In Australia for the Melbourne and Brisbane Writers Festivals, Maclear told Canada Down Under that it was the companionship she found in reading, as well as the influence of her father –journalist and documentary filmmaker Michael Maclear – which drew her to writing.
“I grew up bi-cultural and I transited between England, Japan and Canada – I was an only child and so books were really companions, there’s something about opening the door of a book, it felt like a portal, and I always felt like it was an enchanted space, and I guess I wanted to create that for other people,” she said.
“I started writing when I was 18, I always wanted to be a visual artist, but my father was a writer and I think that almost through osmosis I kind of absorbed his love of words – he had me reading the Oxford English Dictionary at a very young age.”
Having started her career writing novels, Maclear has transitioned into a children’s author, blending her parents’ careers neatly into her own. Her latest work, however, is something of a memoir, and she says her experience writing the shorter-style children’s books has helped develop her skills as a writer.
“I haven’t written a novel in a number of years, my last one was 2012, I’ve been more active with the picture book writing and I think what I’ve learned is concision the value of what you leave out, and the narrative faith you need to put in the reader to bring their own piece to the story,” she explained.
“I think it influenced the writing of my more recent book, my memoir, Birds Art Life (Birds Art Life Death in Australia), just because I think that I’ve really started to value the idea of omitting words and just allowing space for the reader.”
Writing the memoir gave Maclear the opportunity to reflect on her own journey and learn not just about herself, but also about Canada.

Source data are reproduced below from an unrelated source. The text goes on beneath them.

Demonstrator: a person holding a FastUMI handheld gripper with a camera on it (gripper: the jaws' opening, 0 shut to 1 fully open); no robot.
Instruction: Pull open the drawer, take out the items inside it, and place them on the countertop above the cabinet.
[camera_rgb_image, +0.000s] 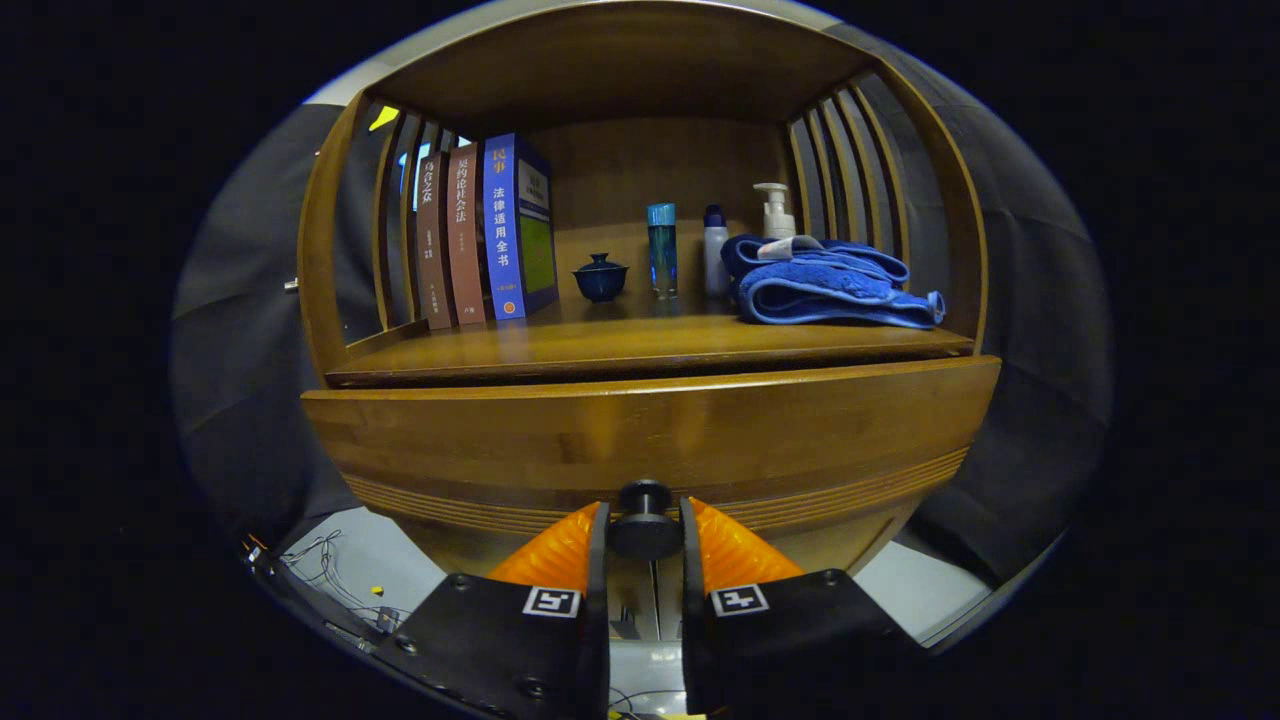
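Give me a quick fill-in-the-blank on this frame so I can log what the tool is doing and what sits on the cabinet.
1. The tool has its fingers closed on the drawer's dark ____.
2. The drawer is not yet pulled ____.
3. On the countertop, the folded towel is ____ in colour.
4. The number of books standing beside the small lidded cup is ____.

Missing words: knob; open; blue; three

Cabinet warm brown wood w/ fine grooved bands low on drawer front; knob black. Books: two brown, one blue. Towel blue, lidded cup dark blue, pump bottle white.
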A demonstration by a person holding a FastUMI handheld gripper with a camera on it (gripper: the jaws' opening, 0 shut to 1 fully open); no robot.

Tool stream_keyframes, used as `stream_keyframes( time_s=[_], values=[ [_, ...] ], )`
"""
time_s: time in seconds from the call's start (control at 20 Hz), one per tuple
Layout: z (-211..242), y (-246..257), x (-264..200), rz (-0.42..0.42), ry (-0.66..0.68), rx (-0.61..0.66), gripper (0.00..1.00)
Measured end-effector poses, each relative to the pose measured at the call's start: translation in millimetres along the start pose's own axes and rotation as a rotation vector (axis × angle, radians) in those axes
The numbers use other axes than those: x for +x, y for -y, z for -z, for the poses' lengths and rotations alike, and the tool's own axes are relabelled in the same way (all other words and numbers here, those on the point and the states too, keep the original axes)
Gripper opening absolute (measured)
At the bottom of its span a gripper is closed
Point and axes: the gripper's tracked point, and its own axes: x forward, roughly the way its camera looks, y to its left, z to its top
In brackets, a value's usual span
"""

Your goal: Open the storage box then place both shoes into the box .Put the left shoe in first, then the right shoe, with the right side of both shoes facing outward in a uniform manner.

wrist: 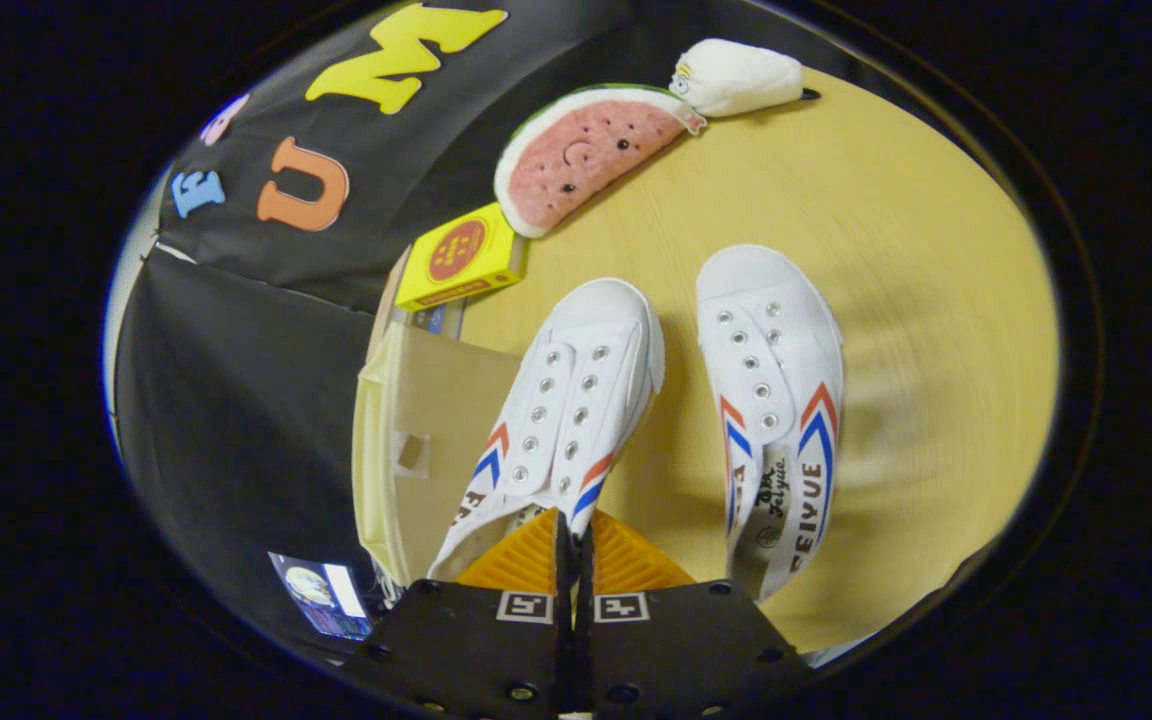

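**Gripper pinching the left shoe's heel rim beside the box**

Gripper (573, 535) fingers are pressing together on the heel rim of the left shoe (564, 420), with only a thin strip of the collar between them. That shoe is hanging or tilting with its toe pointing away, partly over the storage box (416, 440), which is sitting just to the left with its cardboard flap seemingly already swung open. The right shoe (774, 400) is lying on the wooden table (916, 330), near the first one but apart from it. Beyond both, a yellow carton (458, 255), a watermelon plush (586, 150) and a white plush (736, 76) are resting along the wall.

I am judging the hold to be shallow: soft canvas could be slipping out as the shoe swings. The toe may also be catching the box edge, or the shoe twisting so the wrong side is facing outward.
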Motion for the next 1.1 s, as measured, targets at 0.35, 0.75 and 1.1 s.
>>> stream_keyframes(
  time_s=[0.35,0.75,1.1],
  values=[
    [3,-114,-32,-0.073,0.07,-0.11,0.0],
    [38,-211,39,-0.022,-0.002,-0.235,0.0],
    [60,-214,130,0.123,-0.083,-0.216,0.0]
  ],
)
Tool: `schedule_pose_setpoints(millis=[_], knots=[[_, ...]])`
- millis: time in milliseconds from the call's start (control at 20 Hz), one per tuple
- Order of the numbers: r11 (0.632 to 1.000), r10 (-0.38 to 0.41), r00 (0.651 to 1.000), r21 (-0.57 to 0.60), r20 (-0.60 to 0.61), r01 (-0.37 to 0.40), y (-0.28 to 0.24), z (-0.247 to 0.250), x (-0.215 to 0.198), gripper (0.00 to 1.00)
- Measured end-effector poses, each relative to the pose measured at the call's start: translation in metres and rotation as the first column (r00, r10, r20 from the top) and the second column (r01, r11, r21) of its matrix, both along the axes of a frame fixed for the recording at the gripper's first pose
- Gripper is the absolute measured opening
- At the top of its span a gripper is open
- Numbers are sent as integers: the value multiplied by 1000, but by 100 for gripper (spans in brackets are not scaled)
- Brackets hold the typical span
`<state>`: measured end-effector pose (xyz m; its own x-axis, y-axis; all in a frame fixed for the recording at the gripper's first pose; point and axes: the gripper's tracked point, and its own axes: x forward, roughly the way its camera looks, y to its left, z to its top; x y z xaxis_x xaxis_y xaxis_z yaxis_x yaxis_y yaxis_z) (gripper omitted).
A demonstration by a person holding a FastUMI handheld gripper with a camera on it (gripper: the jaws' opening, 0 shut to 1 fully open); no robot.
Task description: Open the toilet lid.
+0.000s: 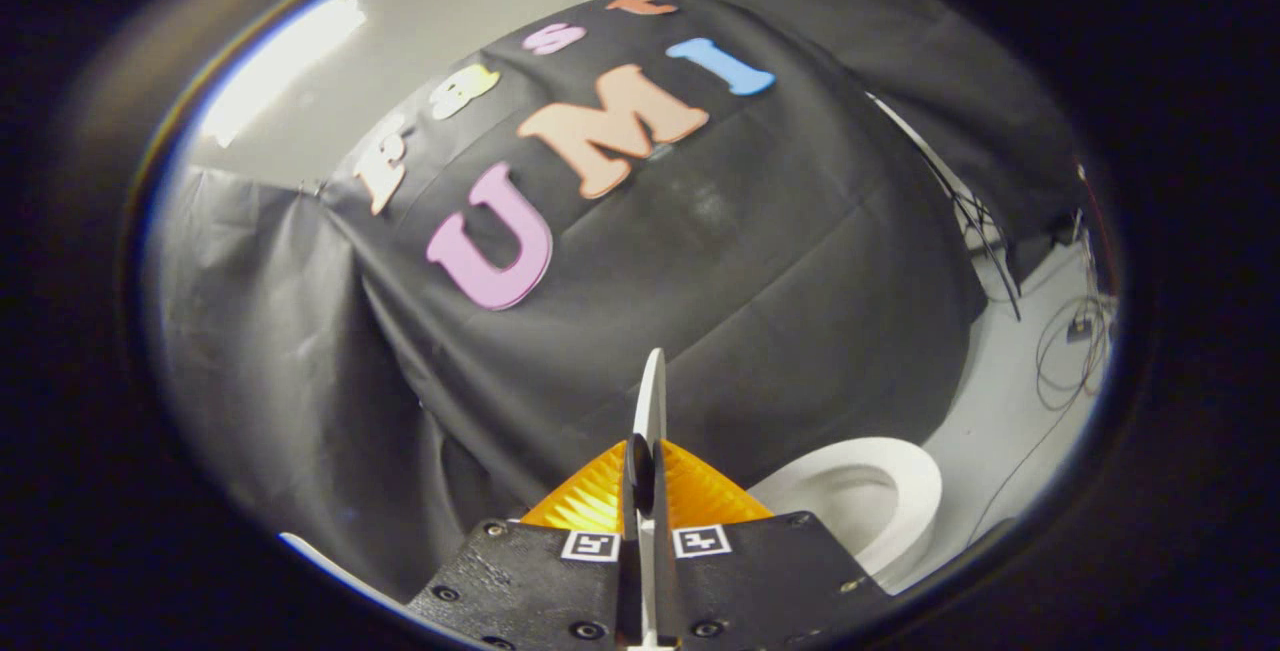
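The white toilet lid (652, 393) is seen edge-on as a thin upright blade rising from between my two orange fingers. My gripper (645, 466) is shut on it, one finger pressed against each face of the lid. The lid stands lifted away from the toilet. To the right of the fingers and lower down lies the white toilet seat ring (915, 491), with the bowl opening inside it uncovered.
Black cloth hangs close behind the lid and to the left. Pale floor (1000, 421) runs off to the right of the toilet, with thin cables (1065, 361) and a dark stand leg trailing across it.
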<state>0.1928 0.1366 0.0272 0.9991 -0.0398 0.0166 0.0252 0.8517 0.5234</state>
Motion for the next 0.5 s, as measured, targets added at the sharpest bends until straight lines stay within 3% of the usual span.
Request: schedule_pose_setpoints(millis=[300, 500], knots=[[985, 67, 998, -162, 16, -63, 63, 26, 6, 5], [955, 131, 991, -271, 24, -120, 109, 39, 13, 5]])
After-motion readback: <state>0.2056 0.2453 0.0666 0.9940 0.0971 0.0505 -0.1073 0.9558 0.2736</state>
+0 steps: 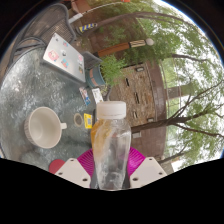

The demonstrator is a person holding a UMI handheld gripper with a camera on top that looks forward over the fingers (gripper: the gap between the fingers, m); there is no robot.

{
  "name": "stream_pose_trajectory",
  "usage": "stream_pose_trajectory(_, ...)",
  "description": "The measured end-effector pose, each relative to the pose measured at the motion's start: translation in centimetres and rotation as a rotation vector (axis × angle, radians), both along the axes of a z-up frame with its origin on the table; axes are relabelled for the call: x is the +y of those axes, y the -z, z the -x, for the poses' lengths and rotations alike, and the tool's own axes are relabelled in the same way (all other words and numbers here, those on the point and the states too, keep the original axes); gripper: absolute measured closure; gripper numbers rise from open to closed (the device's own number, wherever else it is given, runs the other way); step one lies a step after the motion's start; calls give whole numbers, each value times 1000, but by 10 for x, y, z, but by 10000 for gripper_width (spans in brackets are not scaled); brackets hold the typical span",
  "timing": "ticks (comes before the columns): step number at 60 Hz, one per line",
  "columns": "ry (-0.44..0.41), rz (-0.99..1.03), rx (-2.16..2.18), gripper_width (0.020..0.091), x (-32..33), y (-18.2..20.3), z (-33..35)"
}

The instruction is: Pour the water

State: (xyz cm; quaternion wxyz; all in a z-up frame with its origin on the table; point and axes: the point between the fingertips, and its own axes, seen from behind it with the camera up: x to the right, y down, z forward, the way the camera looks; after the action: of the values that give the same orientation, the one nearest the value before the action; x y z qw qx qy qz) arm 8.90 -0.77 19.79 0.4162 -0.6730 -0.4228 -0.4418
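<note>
A clear bottle with a white cap, water seen inside, was held upright, pinched between both fingers of the gripper. Left of the bottle, a white cup was noted on the table, contents hidden. Beyond the bottle, a booklet was seen.

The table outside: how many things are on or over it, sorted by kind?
Bottles: 1, the clear white-capped bottle held between the fingers
Cups: 1, the white cup on the glass table
Books or cartons: 1, a flat printed item beyond the cup
Total: 3
</note>
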Motion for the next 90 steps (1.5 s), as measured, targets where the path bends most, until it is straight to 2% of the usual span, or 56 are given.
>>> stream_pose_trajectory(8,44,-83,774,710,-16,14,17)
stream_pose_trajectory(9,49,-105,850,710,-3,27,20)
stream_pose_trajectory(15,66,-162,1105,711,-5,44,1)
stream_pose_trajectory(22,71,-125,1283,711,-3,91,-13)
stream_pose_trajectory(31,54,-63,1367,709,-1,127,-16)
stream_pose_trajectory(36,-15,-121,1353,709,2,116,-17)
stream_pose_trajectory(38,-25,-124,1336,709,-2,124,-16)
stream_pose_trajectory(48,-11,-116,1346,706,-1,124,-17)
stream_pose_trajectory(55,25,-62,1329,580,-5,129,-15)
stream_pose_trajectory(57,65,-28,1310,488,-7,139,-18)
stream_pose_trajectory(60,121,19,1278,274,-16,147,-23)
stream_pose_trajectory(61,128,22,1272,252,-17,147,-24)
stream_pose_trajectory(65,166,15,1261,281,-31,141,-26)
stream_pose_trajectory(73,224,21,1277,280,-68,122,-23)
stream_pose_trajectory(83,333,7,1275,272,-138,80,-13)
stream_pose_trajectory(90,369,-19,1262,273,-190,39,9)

“I was at a point in my life where I didn’t want to be in a silo writing by myself, I needed to be out in the world, and writing curates your life in a really beautiful way,” she said.
“I met this person who was really fascinated by urban birds, and I decided to follow him and actually consequently learned a lot about Toronto and Canada and nature in a way that I’d never had before as a first generation immigrant, and I think that just knowing that in hindsight knowing that a book will shape your life and the way you live has made me reconsider what writing is and what I want to do in the future.”
In Brisbane thanks to the support of the Consulate General of Canada, Sydney, Maclear says the opportunity to attend writers festivals around the world is imperative to getting out of that secluded writers bubble.
“Writing can be quite isolated, even when you engage with readers it tends to be one-on-one, when they write to you or whatever, and there’s something about a festival that’s beautifully congregational,” she said.
“I was on the shore of the Yarra River in Melbourne with this avid birder Sean Dooley, he’s a well-known Australian writer, and he was referring to the birds as congregational and I thought we’re congregational too, and the festival felt very much that way.
“It’s a chance to get off your well-trod path, read things you might not normally read, meet writers that you might not normally meet, and I love it.”